Roulette selection: In this method, a linear search is performed using a roulette wheel. The slots in the wheel are weighted according to the individual fitness value. The target value is randomly determined according to the proportion of the sum of the fitnesses in the population.
The population is then searched until the target value is reached. This method does not guarantee the strongest of individuals, but has a probability of being the strongest.
Rank selection: In this method, each chromosome is assigned a match value from the rank. The worst fitness is 1 and the best fitness is N. This is a slow convergence method. In this method, diversity is maintained which leads to a successful search.
Potential parents are selected and then a tournament is held to decide which person becomes the parent.
Tournament selection: In this method, a selective pressure strategy is applied on the population. The best person is the one with the highest fitness. This individual is the winner of the tournament competition among Nu individuals in the population.
The tournament population including the winner is added back to the pool to generate new offspring. The difference in fitness between the winner and the individuals in the mating pool provides selective pressure for optimal performance.
This is the process of creating a baby from 2 individuals.
The process of breeding after selection produces clones with good pricks. The crossover operator is applied to strings to produce better offspring.
The implementation of the crossover operator is as follows:
Two individuals are randomly selected from the population to produce offspring.
The crossover point is randomly selected along the length of the string. The values at this point are interchanged.
Crossing can be performed as one-point, two-point, multiple-point, and so on. In a one-point crossing there is one crossing point, while in a two-point crossing there are two points where values are swapped.
This can be seen in the following example:
Mutation follows crossover. While Crossover focuses only on the current solution, Mutation searches the entire search space. This method is about recovering lost genetic information and spreading genetic information.
This operator helps to maintain the genetic diversity of the population. It helps to avoid local minima and prevents the generation of useless solutions from a population.

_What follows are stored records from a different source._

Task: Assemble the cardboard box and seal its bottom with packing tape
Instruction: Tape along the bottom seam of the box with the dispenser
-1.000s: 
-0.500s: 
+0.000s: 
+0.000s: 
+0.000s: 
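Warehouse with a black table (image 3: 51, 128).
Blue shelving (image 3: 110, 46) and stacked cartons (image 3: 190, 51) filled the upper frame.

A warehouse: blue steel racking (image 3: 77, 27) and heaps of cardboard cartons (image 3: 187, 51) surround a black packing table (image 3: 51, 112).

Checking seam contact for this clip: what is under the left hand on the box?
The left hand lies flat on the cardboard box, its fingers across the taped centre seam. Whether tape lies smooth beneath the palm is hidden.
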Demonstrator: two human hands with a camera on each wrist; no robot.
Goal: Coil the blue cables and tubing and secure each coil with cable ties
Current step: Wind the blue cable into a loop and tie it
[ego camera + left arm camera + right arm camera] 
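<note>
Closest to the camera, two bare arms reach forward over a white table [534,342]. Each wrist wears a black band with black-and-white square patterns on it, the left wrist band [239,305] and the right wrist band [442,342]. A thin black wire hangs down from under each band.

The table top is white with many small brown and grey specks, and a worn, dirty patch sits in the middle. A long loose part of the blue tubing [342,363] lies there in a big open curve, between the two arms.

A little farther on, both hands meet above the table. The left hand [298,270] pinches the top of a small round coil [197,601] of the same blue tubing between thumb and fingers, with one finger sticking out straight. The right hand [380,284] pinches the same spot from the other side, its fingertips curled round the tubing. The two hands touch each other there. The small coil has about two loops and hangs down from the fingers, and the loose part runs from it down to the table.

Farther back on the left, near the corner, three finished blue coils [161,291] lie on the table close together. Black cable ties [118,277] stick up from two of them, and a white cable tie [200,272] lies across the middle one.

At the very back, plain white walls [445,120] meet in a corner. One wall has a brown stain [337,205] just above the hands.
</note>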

Mutation can be performed in several ways, such as reversing the value of each gene with low probability or performing mutation only if it improves the quality of the solution.
When to stop a genetic algorithm?
The genetic algorithm is stopped when the following conditions are met:
1) Best individual convergence: when the minimum fitness level falls below the convergence value, the algorithm is stopped. This leads to a faster convergence.
2) Worst individual convergence: when the least fit individuals in the population reach a minimum fitness level below the convergence, the algorithm is stopped. In this method, the minimum fitness standard in the population is maintained. This means that the best individual is not guaranteed, but individuals with minimum fitness will be present.
3) Sum of fitness: In this method, if the sum of fitness is less than or equal to the convergence value, the search is stopped. It guarantees that the entire population is within the fitness range.
4) Median fitness: In this method, at least half of the individuals in the population are better than or equal to the convergence value.
A convergence criterion or stopping condition can be:
- When a certain number of generations have evolved.
- After a certain period of time in which the algorithm is executed.
- When the population fit value does not change further with the iterations.
Genetic algorithms are based on the method of natural evolution. These algorithms differ from other classification algorithms because they use coded parameters (0 or 1), there are many numbers of individuals in the population and they use a probabilistic convergence method.
With the process of crossover and mutation, GAs converge in successive generations. Performing a GA algorithm does not always guarantee a successful solution. Genetic algorithms are very efficient in optimization - task scheduling problems.